Virtual Exhibit and Online Artist Talk with Watercolor Artist Kelly Cook
Memory in Motion: Kelly Cook Watercolors
Virtual Exhibition:
August 1-September 26, 2025
Join us for an Online Artist Talk
Tuesday, August 19 at 11 am Central/12 pm Eastern
By Krishna Adams, Director of Visual Arts, Craft, Media, and Design –

Memphis native Kelly Cook has built a career combining her artistic practice with art education, and her journey reflects a commitment to both personal expression and creative mentorship within the local arts community.
Cook earned a bachelor’s degree in fine arts from Memphis College of Art in 2015, a master’s degree in fine arts in 2018 and a master of arts in teaching in art education in 2023, both from the University of Memphis.
Her work, grounded in the figurative tradition, explores memory, identity and movement through watercolor, a medium she began to explore more deeply in college under the guidance of instructor Veda Reed. Reed, who Cook said continued to be her mentor and friend after graduation, taught at Memphis College of Art for more than 30 years and was honored with a Tennessee Governor’s Art Award in 1996.
“Her advice meant a lot to me,” Cook said. “Watercolor has this breathing quality. It’s immediate and transparent, just like people.”
That transparency has become a central metaphor in Cook’s work. In her layered portraits, she uses watercolor to overlay different poses of a figure, echoing both time and motion.
“When painting in translucent layers, there is visual evidence of memory,” she said. “The initial pose is never forgotten but preserved under succeeding layers.”

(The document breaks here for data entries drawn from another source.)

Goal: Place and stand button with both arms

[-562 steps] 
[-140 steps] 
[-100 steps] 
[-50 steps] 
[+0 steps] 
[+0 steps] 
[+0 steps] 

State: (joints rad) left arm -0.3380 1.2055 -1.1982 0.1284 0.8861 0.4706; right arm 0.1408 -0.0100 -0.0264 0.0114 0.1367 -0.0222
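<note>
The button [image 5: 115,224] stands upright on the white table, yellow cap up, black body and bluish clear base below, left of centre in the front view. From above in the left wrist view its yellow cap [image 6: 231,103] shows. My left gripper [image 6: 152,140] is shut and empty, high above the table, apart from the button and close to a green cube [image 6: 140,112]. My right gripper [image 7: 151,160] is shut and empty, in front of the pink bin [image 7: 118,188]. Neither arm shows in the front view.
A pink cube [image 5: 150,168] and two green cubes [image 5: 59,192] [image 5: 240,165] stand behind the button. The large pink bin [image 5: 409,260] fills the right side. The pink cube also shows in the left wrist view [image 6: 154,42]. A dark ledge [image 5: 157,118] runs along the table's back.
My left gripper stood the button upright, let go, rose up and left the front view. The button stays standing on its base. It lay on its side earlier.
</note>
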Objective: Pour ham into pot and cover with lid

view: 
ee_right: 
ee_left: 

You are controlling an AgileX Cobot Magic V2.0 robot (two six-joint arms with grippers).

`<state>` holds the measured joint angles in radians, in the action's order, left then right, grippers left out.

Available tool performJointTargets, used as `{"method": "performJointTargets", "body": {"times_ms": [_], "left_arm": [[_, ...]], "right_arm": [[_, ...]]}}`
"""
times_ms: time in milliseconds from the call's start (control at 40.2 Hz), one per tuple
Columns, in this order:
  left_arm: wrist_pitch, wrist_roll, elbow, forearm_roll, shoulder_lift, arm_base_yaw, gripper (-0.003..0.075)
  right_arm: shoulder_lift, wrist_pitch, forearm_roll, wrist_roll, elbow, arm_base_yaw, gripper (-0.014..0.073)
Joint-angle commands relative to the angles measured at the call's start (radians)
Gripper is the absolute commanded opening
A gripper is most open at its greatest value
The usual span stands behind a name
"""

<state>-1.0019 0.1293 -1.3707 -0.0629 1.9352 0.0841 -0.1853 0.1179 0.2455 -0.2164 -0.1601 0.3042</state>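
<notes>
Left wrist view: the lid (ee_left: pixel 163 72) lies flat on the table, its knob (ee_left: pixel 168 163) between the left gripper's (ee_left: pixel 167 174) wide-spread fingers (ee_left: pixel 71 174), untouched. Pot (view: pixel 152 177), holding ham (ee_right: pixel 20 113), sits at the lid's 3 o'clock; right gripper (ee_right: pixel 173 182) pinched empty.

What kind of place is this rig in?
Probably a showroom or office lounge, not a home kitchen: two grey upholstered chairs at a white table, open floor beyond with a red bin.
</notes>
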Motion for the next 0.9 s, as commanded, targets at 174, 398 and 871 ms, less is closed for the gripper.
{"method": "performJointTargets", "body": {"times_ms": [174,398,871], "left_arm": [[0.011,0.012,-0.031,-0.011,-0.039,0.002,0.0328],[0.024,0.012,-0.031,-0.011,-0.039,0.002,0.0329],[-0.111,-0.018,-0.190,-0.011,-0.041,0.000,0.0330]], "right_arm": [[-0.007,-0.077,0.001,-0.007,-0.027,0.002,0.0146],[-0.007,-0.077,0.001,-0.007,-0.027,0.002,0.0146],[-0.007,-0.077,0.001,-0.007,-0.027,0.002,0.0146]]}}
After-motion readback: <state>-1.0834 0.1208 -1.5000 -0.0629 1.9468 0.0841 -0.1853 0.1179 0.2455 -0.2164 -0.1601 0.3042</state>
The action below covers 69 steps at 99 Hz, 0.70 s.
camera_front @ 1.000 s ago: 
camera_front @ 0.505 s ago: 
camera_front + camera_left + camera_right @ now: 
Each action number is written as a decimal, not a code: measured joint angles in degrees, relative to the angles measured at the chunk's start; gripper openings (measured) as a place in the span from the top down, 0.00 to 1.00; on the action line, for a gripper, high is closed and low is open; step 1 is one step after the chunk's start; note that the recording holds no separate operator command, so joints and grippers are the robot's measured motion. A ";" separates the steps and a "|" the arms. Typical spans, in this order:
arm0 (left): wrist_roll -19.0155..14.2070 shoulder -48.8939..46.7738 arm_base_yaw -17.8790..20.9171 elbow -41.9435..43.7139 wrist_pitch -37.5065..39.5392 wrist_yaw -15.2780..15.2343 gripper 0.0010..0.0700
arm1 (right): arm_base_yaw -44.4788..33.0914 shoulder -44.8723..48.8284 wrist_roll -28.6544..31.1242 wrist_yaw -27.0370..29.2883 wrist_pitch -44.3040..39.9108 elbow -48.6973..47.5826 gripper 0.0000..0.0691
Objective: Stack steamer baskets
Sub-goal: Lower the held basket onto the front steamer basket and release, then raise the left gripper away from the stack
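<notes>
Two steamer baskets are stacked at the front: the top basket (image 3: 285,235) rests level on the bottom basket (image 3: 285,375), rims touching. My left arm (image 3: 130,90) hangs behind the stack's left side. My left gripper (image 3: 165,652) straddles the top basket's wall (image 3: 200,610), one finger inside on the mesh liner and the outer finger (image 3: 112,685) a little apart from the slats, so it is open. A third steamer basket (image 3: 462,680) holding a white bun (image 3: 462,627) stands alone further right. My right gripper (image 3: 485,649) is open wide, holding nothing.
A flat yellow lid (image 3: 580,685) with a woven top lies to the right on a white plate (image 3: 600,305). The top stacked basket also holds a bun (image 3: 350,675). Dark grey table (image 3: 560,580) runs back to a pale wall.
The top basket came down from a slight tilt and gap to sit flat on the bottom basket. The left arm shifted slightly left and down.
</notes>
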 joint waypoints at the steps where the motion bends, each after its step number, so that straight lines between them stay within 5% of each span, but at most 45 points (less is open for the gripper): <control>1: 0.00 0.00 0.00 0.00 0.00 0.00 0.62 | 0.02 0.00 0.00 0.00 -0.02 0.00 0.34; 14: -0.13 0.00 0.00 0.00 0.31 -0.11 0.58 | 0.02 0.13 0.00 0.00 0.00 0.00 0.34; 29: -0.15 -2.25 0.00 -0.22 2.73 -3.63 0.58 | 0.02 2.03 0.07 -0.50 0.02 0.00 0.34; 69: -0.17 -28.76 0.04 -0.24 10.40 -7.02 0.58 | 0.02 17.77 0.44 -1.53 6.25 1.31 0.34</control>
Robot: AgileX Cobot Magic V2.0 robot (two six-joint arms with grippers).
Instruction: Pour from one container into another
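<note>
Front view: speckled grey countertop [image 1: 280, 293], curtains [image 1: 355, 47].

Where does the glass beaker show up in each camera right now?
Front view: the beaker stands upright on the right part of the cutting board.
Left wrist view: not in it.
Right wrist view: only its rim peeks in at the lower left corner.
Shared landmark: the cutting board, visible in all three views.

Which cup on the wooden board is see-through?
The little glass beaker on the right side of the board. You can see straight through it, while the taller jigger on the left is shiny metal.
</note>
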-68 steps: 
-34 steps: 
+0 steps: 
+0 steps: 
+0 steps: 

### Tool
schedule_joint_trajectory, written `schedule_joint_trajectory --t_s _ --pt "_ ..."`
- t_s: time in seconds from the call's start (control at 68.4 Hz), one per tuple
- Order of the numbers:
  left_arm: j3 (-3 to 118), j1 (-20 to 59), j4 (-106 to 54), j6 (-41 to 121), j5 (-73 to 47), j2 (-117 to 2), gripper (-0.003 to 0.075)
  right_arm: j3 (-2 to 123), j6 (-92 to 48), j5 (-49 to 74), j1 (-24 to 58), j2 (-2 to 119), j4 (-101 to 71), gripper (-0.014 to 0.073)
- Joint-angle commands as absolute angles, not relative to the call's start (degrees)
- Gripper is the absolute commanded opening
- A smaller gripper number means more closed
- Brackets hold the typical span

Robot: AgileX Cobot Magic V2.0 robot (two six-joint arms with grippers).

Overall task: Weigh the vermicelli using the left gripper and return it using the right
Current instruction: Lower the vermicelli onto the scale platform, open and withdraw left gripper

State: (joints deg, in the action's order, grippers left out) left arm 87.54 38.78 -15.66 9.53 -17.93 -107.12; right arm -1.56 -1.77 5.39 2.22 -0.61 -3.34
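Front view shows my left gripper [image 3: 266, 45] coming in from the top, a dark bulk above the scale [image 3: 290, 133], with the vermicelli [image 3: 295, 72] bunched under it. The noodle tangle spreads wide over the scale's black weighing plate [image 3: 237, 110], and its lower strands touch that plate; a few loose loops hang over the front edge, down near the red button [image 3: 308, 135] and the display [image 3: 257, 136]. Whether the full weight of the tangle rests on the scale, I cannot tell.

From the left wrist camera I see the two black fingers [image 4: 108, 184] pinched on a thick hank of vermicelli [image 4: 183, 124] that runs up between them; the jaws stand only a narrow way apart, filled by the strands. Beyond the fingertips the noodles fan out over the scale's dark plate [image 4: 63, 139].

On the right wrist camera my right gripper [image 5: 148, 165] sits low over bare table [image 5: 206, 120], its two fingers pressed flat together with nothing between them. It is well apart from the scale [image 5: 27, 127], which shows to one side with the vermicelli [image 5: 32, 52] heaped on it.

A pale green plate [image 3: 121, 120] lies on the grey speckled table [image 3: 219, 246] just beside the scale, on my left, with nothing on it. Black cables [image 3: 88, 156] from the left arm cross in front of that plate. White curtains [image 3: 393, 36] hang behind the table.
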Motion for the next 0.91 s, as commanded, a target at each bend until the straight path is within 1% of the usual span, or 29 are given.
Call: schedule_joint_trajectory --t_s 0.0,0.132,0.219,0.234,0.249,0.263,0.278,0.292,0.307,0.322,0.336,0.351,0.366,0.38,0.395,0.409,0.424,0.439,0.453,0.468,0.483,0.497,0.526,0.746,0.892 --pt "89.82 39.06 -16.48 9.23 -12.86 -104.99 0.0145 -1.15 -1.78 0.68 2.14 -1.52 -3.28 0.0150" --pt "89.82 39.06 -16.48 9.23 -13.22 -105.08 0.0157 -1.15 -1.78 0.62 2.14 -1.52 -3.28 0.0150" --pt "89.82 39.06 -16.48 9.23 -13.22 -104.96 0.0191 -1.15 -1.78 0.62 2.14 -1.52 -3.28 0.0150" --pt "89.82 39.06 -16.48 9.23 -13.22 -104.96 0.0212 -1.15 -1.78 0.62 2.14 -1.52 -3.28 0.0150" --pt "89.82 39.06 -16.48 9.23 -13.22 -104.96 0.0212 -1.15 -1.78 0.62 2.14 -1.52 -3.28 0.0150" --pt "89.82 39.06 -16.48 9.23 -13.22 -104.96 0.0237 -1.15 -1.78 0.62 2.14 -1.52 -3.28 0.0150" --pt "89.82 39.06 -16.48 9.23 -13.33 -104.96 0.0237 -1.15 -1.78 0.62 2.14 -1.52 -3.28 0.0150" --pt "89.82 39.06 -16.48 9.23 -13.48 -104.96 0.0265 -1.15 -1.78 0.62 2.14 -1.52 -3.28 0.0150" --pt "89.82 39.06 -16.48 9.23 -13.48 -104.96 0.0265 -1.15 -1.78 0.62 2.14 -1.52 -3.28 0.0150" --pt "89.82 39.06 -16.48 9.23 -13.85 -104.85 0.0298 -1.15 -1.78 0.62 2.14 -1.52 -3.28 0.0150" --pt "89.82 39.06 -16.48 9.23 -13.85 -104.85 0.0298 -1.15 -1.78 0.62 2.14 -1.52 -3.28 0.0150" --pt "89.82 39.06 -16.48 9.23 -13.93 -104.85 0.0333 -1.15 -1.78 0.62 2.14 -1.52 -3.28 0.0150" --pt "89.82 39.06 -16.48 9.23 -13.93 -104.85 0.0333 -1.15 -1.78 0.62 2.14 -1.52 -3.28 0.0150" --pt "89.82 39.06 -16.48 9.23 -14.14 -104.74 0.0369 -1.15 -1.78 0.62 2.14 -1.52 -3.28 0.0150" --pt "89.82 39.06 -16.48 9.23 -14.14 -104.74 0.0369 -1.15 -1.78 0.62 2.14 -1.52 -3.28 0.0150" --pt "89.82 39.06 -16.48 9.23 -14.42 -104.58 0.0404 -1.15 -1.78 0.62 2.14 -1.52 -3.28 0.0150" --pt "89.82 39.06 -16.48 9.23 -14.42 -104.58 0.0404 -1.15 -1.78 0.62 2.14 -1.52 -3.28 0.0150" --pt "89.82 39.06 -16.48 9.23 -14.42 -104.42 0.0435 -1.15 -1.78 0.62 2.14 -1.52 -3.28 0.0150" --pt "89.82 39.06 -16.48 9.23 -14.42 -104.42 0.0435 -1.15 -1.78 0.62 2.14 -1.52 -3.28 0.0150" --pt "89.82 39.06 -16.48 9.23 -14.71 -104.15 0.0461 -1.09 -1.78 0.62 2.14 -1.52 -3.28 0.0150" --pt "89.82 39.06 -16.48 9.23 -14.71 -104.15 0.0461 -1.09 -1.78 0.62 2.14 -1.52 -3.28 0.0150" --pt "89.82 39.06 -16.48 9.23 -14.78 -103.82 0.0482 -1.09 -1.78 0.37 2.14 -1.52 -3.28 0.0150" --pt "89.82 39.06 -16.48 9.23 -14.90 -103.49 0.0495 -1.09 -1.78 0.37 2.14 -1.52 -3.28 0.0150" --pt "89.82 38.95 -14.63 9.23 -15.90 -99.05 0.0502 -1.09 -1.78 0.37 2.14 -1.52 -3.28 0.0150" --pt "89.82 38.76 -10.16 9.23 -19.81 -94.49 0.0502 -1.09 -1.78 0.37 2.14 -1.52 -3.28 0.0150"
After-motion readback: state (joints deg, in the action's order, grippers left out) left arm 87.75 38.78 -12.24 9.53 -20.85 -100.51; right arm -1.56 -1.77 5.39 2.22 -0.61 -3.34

When the pandemic began in 2020, Cook used the time in her studio to experiment with shaped birch plywood panels as a surface for her paintings. In works like “We Call Her Mrs. Conway,” Cook captures her subject in mid-gesture, with multiple overlapping figures suggesting motion, conversation and time. The bright pink tones, hand-cut wood and layers of watercolor reflect her ability to merge drawing, sculpture and painting.
Recently, Cook has begun exploring self-portraiture and her connection to the natural world.
“For the last few years, I have been focused on other people. Now I’m starting to ask, ‘Where do I fit into this?’” she said. She frequently sketches while hiking, bringing a meditative quality to her new work and seeking artist residencies to explore this next chapter.

The piece “Sketchbook Studies for Nature Patterns” offers an introspective exploration of self-portraiture, showing how Cook is beginning to weave the natural world into her figurative practice. Rendered in watercolor and mixed media, the faces are partially obscured or overlaid with organic patterns resembling bark, petals or stone.
“I’ve started thinking about rocks, moss and trees within the land as a timestamp of its story, just as our bodies show timestamps of our journeys,” Cook said. “Being able to meld the two provides those subtle distortions in the figure that I really enjoy creating, while simultaneously thinking about where I’ve been and where my body has taken me.”
When not in the studio, Cook is in the classroom. She is a full-time visual arts specialist at St. Mary’s Episcopal School. She also served as an adjunct painting and drawing instructor at the University of Memphis from 2016 to 2025. She previously taught at Christian Brothers University and Chimneyrock Elementary School in Cordova, Tennessee, and has privately tutored students across the Mid-South.
Cook’s experience with students of different ages informs her studio practice.
“Elementary students are fearless,” she said. “They don’t worry about messing up. They’re really into the process of making, and that’s exciting.”
This sense of unguarded creativity fueled her encouragement of experimentation in her university classes.
“College students made me think more deeply about why I do what I do,” she added. “Their questions helped me clarify my own intentions.”
Throughout her career, Cook has exhibited widely in Tennessee and beyond, with shows in Kentucky, Missouri, Colorado and Arkansas. Her accolades include the RiverARTS Fest Scholarship in 2017, the Presidential Purchase Award from the University of Memphis in 2018 and recognition as a semifinalist in the 2022 Outwin Boochever Portrait Competition by the Smithsonian National Portrait Gallery.